EU competition law case

Consten SaRL and Grundig GmbH v Commission (1966) Case 56/64 is an EU competition law case, concerning vertical anti-competitive agreements.

==The Treaty provisions==

- Art 101(1): The following shall be prohibited as incompatible with the common market: all agreements between undertakings, decisions by associations of undertakings and concerted practices which may affect trade between Member States and which have as their object or effect the prevention, restriction or distortion of competition within the common market.

- Art 101(2): Any agreements or decisions prohibited pursuant to this section shall be automatically void.

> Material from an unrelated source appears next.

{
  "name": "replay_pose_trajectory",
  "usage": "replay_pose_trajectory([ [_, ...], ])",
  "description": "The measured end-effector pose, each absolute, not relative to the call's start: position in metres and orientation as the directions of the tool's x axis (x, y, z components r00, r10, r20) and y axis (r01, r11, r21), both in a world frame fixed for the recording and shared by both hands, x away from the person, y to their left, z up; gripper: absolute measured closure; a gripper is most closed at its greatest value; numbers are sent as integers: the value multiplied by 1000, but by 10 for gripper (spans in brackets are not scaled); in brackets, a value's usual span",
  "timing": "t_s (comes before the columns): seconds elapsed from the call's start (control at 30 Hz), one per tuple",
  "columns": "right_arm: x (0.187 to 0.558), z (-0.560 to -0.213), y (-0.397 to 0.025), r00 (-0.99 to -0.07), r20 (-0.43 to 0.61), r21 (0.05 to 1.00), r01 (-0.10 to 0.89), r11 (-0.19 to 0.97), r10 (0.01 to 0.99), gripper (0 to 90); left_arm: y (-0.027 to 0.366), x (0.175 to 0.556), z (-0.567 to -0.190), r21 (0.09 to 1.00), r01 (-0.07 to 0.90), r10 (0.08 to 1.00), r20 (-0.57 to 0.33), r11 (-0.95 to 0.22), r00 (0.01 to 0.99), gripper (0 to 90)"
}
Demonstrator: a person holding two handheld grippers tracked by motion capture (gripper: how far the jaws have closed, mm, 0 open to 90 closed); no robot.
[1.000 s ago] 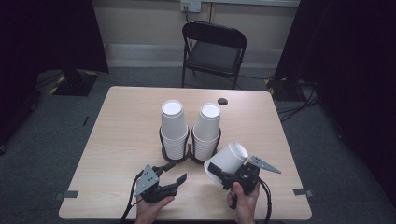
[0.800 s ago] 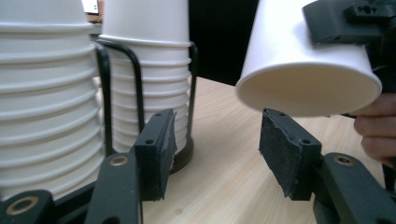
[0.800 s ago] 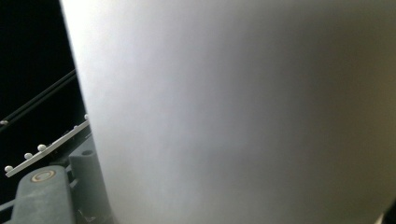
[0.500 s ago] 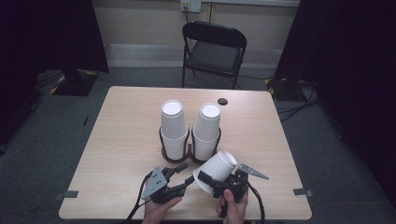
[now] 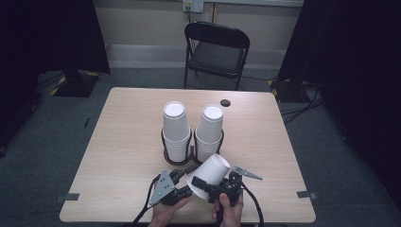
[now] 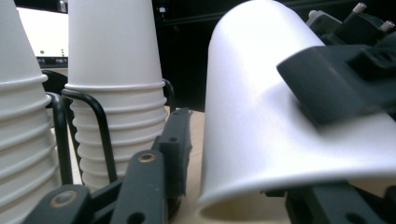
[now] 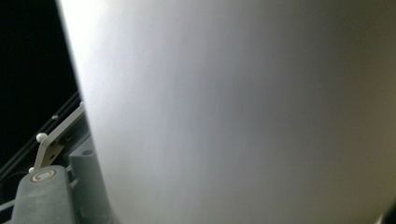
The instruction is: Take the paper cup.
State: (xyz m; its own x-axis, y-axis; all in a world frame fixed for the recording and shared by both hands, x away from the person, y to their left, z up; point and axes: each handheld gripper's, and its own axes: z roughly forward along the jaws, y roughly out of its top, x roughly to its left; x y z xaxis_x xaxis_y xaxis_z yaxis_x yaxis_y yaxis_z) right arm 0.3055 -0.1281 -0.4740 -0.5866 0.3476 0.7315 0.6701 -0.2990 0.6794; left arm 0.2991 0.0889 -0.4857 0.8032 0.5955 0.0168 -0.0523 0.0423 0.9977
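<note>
From the high view, 2 hands come in at the near edge of the table (image 5: 118, 142); the right gripper (image 5: 215, 187) squeezes a white paper cup (image 5: 210, 175) tipped on its side, just near of 2 stacks of cups (image 5: 176, 127) in a wire rack (image 5: 177, 158), with the left gripper (image 5: 182, 182) close beside it. In the left gripper view, a black jaw of the other gripper presses a dent into the cup (image 6: 289, 121), and I cannot tell how wide the left gripper's own jaws stand. In the right gripper view, the cup's white wall (image 7: 233, 112) sits right up close.

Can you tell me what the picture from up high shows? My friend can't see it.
A person's right gripper holds a tilted white paper cup over a wooden table, with the left gripper beside it. Behind stand two cup stacks in a black holder.
</note>
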Motion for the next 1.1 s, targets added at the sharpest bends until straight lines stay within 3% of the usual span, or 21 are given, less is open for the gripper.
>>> replay_pose_trajectory([
  [0.23,306,-475,-123,-581,748,660,700,-273,321,135,84,299,-488,995,-71,614,12,72,789,715],
  [0.37,307,-475,-123,-581,759,649,713,-265,295,122,85,298,-488,994,-82,630,22,67,776,822],
  [0.63,307,-473,-125,-580,744,664,697,-271,331,87,87,299,-491,997,-51,622,8,51,783,859],
  [1.1,314,-467,-137,-577,737,674,666,-319,353,112,93,299,-491,1000,-6,600,-13,30,800,863],
])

- Art 101(3): This subsection gives a list of derogations (or exceptions).

==Facts==
Grundig GmbH contracted to distribute its electronic goods in France, and appointed Consten SaRL as its exclusive distributor. Grundig guaranteed that no other wholesaler would be allowed to distribute in France, and that, for the purposes of the distribution of Grundig products, Consten was given sole authority to use the Grundig name and emblems which are registered in Germany and in other Member States

A third-party company, UNEF, bought Grundig products in Germany and began distributing "grey imports" into France, whereupon Consten and Grundig sought to prevent UNEF from doing so, claiming, inter alia, that UNEF was abusing Grundig's trade-mark in its own trade name and logos.

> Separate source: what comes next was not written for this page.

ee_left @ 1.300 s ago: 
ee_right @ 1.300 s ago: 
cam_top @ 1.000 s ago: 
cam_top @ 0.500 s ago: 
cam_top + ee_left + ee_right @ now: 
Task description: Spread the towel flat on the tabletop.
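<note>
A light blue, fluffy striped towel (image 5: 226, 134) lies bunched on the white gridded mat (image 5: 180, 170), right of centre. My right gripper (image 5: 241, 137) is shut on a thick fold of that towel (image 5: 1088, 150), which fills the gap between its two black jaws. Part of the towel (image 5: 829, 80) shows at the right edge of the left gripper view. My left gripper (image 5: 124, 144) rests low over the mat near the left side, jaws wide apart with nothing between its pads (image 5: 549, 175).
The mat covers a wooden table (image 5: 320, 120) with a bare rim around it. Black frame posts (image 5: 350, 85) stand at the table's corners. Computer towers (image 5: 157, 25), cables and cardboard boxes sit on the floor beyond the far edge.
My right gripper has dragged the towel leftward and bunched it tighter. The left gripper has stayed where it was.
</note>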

The Commission viewed Consten's and Grundig's action against UNEF as an unlawful breach of Article 85 of the Treaty of Rome (now Art 101 of the TFEU), as it was important to ensure that competing parallel imports from one state to another were unhindered. The case was referred for a Preliminary Ruling to the European Court of Justice under Article 177.

==Judgment==
Agreeing with the Commission, the ECJ held that the agreement was unlawful. It rejected the argument that allowing exclusive distributorships protected a distributor's legitimate interest, by hypothetically preventing competitors (once the costs for initial market penetration had been spent) from free riding on the investment of advertising and marketing initially by the distributor, and then undercutting prices.

8. [...] An agreement between producer and distributor which might tend to restore the national divisions in trade between Member States might be such as to frustrate the most fundamental objectives of the Community. The Treaty, whose preamble and content aim at abolishing the barriers between States, and which in several provisions gives evidence of a stern attitude with regard to their reappearance, could not allow undertakings to reconstruct such barriers.